During the 2015 Store Brands Innovation & Marketing Summit, held last week in Rosemont, three retail executives shared their insights on how to gather and leverage shopper insights to develop, package, merchandise and market store-brand products that truly resonate with today’s shoppers.
Participating in the panel entitled "The Customer is King: How to Build a Shopper-Centric Store Brand Program" were Sean Thompson, director of merchandising, private brands for Dallas-based 7-Eleven Inc.; Simon Cutts, director of grocery and private label for Phoenix-based Fresh Thyme Farmers Market; and Matt Simon, senior director, own brands, brand management for Quincy, Mass.-based Ahold USA.
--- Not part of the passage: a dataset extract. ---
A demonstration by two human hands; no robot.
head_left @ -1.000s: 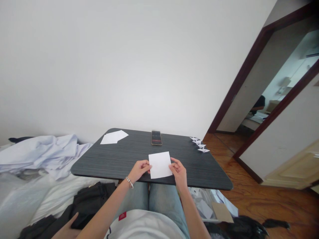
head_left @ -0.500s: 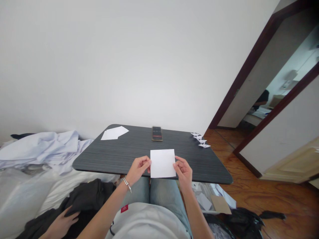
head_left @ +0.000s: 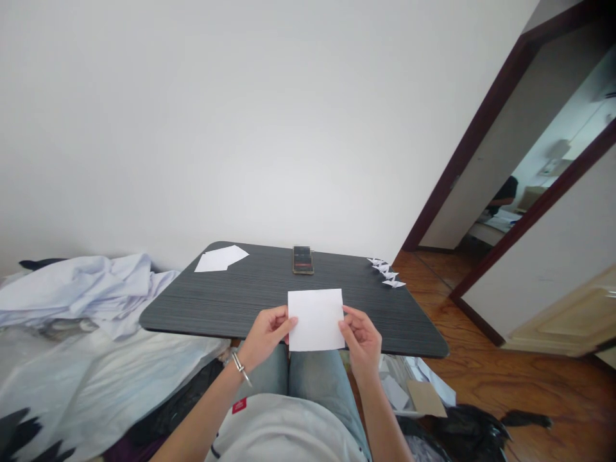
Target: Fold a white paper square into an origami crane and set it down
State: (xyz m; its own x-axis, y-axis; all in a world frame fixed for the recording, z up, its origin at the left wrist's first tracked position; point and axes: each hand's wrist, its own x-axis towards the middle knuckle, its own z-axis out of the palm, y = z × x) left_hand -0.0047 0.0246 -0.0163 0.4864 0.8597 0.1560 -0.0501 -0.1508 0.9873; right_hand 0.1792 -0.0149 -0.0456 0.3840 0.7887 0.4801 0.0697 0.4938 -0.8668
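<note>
A square white sheet of paper point(head_left: 315, 319) is held up off the near edge of the dark grey table point(head_left: 240, 298), tilted toward me. My left hand point(head_left: 267, 333) pinches its left edge, and a metal bracelet sits on that wrist. My right hand point(head_left: 362, 337) pinches the sheet's right edge. Both hands are closed on the paper. My jeans-covered legs lie below it.
A phone point(head_left: 303, 260) lies at the table's far middle, loose white sheets point(head_left: 220, 258) at its far left, and several small folded paper shapes point(head_left: 387, 273) along its right edge. Crumpled white cloth point(head_left: 81, 292) is on the left. Paper scraps and cardboard point(head_left: 423, 398) lie on the wooden floor at the right.
The paper has been lifted off the table and tilted up toward me. A hand seen earlier at the lower left on dark cloth is out of view, with white fabric there now.
</note>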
While all the panelists indicated shopper information is critical to their companies, they differ somewhat in how that information is collected. For instance, because 7-Eleven has numerous stores "all over" the United States, Thompson said his team not only performs major customer research on a regular basis, but also travels extensively to help in understanding regional differences and the needs of Hispanic shoppers.
"We really have to understand needs by acculturation [level] and individual market," he said.
Meanwhile, supermarket operator Ahold USA has "very rich" shopper data — from its loyalty card program and other avenues — that provide the base set of insights it needs, according to Simon. The organization also relies on ad-hoc panel research and more to augment that data.
Fresh Thyme, on the other hand, is a new chain with a shopper base that differs from the typical food retail chain's base, Cutts explained, so it has to approach data-gathering more creatively. The natural retailer's shoppers generally have experienced some sort of trigger or lifestyle change that brings them into its stores. "We need to understand the triggers and meet the needs of those customers," he stated.
Also important to the shopper-data collection process is avoiding time-wasting missteps. Simon cautioned against over-researching — collecting so much information that the process becomes burdensome rather than actionable. Instead, retailers should be more focused on collecting the right information, he said.
After using the data to determine relevant areas for store brand product development — and collaborating internally and externally to produce those products — retailers must remain in shopper-centric mode to maximize success. This means, in part, making sure shoppers actually notice the products.
“You've got to be proud of what you've created," Cutts stressed. "When we do create the private label product, we're going to merchandise it strong and proud."
Sampling also comes into play here. Thompson noted that 7-Eleven is looking for ways to bring more of an experience to shoppers on the own-brand side, and is looking at sampling efforts that would involve side-by-side comparisons with similar but branded products.
Creating an emotional connection is critical, too, Simon suggested. "We're trying to talk about brands, not products," he told attendees. "We're focused on developing brand stories."
The 2015 Store Brands Innovation & Marketing Summit took place Feb. 25-27 at the Hyatt Regency O’Hare hotel in Rosemont. Store Brands is a sister publication of Convenience Store News and Convenience Store News for the Single Store Owner.